About this task:
Each entry below has to be written out again exactly.
++++
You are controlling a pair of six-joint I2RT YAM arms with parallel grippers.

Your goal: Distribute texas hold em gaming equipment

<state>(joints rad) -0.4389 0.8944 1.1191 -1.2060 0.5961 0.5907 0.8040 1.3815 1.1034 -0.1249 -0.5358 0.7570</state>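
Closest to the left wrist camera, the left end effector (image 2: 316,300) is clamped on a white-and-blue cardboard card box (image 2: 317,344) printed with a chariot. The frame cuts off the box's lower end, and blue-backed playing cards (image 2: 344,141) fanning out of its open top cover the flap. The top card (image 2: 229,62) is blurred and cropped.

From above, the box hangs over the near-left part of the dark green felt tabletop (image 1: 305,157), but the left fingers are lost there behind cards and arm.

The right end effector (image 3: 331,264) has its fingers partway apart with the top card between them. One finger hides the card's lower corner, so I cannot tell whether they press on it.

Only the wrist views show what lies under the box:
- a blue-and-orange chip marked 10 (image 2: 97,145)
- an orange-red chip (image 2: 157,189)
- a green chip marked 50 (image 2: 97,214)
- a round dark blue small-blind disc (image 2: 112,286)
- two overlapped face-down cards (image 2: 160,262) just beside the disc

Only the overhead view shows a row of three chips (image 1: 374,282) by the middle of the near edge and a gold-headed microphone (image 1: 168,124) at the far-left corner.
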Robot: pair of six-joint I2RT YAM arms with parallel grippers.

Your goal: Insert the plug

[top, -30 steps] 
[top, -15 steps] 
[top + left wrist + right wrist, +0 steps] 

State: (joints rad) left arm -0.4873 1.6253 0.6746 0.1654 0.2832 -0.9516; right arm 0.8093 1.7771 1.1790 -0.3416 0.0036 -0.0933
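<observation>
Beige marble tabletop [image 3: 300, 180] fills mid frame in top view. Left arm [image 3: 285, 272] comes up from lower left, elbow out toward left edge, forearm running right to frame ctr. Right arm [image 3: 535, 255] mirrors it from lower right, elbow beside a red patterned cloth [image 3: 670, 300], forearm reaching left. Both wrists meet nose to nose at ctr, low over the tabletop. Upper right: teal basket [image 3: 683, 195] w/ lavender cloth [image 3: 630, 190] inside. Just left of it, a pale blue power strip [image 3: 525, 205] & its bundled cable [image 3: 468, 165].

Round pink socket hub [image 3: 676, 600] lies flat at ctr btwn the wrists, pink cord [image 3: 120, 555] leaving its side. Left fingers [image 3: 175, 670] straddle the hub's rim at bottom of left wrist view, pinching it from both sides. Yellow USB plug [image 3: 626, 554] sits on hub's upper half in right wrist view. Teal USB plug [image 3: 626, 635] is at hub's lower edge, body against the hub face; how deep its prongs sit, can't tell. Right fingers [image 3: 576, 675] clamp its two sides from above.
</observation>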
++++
Answer section:
You are controlling a pair of six-joint I2RT YAM arms with parallel grippers.

Your goal: Distribute texas hold em gaming equipment

<state>(joints rad) -0.4389 0.8944 1.1191 -1.2060 0.5961 0.5907 0.8040 1.3815 1.1034 -0.1249 -0.5358 0.7570</state>
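Closest to the left wrist camera, the left end effector (image 2: 316,300) is clamped on a white-and-blue cardboard card box (image 2: 317,344) printed with a chariot. The frame cuts off the box's lower end, and blue-backed playing cards (image 2: 344,141) fanning out of its open top cover the flap. The top card (image 2: 229,62) is blurred and cropped.

From above, the box hangs over the near-left part of the dark green felt tabletop (image 1: 305,157), but the left fingers are lost there behind cards and arm.

The right end effector (image 3: 331,264) has its fingers partway apart with the top card between them. One finger hides the card's lower corner, so I cannot tell whether they press on it.

Only the wrist views show what lies under the box:
- a blue-and-orange chip marked 10 (image 2: 97,145)
- an orange-red chip (image 2: 157,189)
- a green chip marked 50 (image 2: 97,214)
- a round dark blue small-blind disc (image 2: 112,286)
- two overlapped face-down cards (image 2: 160,262) just beside the disc

Only the overhead view shows a row of three chips (image 1: 374,282) by the middle of the near edge and a gold-headed microphone (image 1: 168,124) at the far-left corner.
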Robot: pair of six-joint I2RT YAM arms with parallel grippers.

Your goal: Insert the plug

[top, -30 steps] 
[top, -15 steps] 
[top + left wrist + right wrist, +0 steps] 

State: (joints rad) left arm -0.4873 1.6253 0.6746 0.1654 0.2832 -0.9516; right arm 0.8093 1.7771 1.1790 -0.3416 0.0036 -0.0933
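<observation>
Beige marble tabletop [image 3: 300, 180] fills mid frame in top view. Left arm [image 3: 285, 272] comes up from lower left, elbow out toward left edge, forearm running right to frame ctr. Right arm [image 3: 535, 255] mirrors it from lower right, elbow beside a red patterned cloth [image 3: 670, 300], forearm reaching left. Both wrists meet nose to nose at ctr, low over the tabletop. Upper right: teal basket [image 3: 683, 195] w/ lavender cloth [image 3: 630, 190] inside. Just left of it, a pale blue power strip [image 3: 525, 205] & its bundled cable [image 3: 468, 165].

Round pink socket hub [image 3: 676, 600] lies flat at ctr btwn the wrists, pink cord [image 3: 120, 555] leaving its side. Left fingers [image 3: 175, 670] straddle the hub's rim at bottom of left wrist view, pinching it from both sides. Yellow USB plug [image 3: 626, 554] sits on hub's upper half in right wrist view. Teal USB plug [image 3: 626, 635] is at hub's lower edge, body against the hub face; how deep its prongs sit, can't tell. Right fingers [image 3: 576, 675] clamp its two sides from above.
</observation>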

The output requires nothing else.